> _PROBLEM DESCRIPTION_
The data below holds a line containing "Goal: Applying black" and a line containing "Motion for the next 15"; please quote exactly those two lines and every line between them, and nothing else.

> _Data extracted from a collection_
· · · ·

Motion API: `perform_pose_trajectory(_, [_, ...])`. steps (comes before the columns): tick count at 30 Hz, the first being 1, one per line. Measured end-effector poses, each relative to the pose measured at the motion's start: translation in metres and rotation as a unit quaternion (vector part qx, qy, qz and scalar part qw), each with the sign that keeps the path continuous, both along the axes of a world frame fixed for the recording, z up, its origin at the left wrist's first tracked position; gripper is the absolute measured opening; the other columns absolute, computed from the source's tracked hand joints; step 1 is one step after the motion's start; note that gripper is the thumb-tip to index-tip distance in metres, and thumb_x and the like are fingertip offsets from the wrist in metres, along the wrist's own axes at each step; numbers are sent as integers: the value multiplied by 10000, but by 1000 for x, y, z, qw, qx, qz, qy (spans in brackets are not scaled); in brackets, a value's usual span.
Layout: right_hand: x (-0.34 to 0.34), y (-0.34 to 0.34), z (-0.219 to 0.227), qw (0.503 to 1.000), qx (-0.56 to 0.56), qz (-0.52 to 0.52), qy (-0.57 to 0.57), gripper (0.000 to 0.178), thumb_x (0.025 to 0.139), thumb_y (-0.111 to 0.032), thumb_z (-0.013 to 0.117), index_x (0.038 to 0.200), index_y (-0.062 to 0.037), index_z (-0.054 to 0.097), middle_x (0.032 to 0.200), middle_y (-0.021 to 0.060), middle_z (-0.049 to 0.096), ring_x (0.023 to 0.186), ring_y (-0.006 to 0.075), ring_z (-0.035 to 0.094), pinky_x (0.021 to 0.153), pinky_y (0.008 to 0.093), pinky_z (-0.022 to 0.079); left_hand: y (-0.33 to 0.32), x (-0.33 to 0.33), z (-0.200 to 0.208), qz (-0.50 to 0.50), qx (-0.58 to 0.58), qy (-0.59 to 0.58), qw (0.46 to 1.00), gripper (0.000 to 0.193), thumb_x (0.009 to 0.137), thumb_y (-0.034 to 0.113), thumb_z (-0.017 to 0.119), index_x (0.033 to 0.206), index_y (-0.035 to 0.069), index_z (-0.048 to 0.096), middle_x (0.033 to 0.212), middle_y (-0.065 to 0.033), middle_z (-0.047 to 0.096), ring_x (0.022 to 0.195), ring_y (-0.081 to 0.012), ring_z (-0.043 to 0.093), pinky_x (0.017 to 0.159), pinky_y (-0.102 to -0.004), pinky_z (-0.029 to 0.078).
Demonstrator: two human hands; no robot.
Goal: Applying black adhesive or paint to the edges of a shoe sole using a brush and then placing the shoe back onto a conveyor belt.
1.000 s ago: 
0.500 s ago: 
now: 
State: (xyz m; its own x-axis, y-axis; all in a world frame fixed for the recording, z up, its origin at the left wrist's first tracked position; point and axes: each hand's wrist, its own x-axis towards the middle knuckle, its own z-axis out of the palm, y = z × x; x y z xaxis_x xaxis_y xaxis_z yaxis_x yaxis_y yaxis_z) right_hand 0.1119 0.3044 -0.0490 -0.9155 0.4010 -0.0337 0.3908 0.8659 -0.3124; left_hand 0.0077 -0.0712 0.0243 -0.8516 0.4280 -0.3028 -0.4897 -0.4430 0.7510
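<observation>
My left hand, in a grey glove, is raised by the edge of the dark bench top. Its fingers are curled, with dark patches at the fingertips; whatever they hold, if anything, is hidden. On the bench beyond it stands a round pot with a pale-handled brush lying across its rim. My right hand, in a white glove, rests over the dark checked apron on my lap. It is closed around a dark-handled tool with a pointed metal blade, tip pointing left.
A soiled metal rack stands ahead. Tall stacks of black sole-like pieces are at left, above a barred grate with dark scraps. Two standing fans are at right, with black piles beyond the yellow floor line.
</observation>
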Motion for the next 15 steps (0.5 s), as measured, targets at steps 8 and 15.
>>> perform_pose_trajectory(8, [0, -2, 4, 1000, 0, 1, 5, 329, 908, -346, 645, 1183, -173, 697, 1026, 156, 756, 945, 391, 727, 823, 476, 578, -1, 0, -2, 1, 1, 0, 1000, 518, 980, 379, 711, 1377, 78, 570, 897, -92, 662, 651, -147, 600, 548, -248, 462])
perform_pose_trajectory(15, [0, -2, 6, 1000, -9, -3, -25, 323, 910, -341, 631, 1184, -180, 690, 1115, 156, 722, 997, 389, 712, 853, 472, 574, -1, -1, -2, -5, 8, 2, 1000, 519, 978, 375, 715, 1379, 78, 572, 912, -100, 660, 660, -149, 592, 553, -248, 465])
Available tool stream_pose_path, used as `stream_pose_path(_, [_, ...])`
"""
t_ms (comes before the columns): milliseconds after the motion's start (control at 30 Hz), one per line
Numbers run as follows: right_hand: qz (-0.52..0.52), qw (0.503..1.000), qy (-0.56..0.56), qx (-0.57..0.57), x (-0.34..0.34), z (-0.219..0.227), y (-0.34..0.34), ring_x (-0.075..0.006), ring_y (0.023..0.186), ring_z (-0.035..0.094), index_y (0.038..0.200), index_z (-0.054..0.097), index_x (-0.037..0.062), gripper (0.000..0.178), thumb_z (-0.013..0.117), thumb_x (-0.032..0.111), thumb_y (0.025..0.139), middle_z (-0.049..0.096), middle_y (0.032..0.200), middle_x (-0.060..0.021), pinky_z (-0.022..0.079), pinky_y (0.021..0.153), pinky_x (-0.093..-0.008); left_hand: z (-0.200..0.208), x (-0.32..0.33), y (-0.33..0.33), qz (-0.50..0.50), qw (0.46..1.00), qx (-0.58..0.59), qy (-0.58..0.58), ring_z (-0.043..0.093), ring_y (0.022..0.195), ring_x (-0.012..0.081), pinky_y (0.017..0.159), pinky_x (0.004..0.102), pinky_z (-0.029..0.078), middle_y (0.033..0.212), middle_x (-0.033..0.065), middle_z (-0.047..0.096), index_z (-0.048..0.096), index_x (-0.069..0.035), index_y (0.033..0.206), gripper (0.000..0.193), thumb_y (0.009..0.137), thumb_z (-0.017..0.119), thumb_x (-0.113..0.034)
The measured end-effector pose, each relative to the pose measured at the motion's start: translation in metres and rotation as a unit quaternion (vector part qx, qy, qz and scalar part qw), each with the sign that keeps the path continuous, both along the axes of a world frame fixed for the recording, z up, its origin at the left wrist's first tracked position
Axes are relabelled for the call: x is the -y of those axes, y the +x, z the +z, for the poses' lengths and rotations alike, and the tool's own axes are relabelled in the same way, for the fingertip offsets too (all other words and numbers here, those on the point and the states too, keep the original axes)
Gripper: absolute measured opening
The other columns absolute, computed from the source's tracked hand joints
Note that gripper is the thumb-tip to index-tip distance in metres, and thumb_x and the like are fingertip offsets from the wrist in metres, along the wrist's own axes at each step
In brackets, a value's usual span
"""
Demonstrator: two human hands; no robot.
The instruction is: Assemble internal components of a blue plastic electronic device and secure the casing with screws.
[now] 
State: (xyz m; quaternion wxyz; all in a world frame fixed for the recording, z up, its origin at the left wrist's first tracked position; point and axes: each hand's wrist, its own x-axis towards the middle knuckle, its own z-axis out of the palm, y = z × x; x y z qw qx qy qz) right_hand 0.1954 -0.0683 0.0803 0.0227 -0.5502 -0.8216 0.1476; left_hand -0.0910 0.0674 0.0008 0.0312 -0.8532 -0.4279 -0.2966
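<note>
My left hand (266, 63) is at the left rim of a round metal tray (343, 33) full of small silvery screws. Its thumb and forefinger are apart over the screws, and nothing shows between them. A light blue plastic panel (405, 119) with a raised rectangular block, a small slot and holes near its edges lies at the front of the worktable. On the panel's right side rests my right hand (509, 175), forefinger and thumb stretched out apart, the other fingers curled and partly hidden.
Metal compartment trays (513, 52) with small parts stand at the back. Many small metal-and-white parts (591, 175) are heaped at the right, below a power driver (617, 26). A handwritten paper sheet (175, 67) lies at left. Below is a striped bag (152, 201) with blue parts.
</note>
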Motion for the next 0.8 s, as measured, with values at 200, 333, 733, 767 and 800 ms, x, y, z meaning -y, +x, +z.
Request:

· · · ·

> _ANSWER SECTION_
Goal: Applying black adhesive or paint to the edges of a shoe sole using a brush and then placing the shoe back onto a conveyor belt.
1.000 s ago: 
0.500 s ago: 
now: 
State: (xyz m; its own x-axis, y-axis; all in a world frame fixed for the recording, z up, its origin at the left wrist's first tracked position; point and axes: each hand's wrist, its own x-axis towards the middle knuckle, its own z-axis out of the palm, y = z × x; x y z xaxis_x xaxis_y xaxis_z yaxis_x yaxis_y yaxis_z) right_hand 0.1119 0.3044 -0.0490 -0.9155 0.4010 -0.0337 0.3908 0.8659 -0.3124; left_hand 0.0077 -0.0712 0.0243 -0.8516 0.4280 -0.3028 -0.4897 -0.4430 0.7510
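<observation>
My left hand, in a grey glove, is raised by the edge of the dark bench top. Its fingers are curled, with dark patches at the fingertips; whatever they hold, if anything, is hidden. On the bench beyond it stands a round pot with a pale-handled brush lying across its rim. My right hand, in a white glove, rests over the dark checked apron on my lap. It is closed around a dark-handled tool with a pointed metal blade, tip pointing left.
A soiled metal rack stands ahead. Tall stacks of black sole-like pieces are at left, above a barred grate with dark scraps. Two standing fans are at right, with black piles beyond the yellow floor line.
</observation>
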Motion for the next 15 steps (0.5 s), as measured, targets at steps 8 and 15.

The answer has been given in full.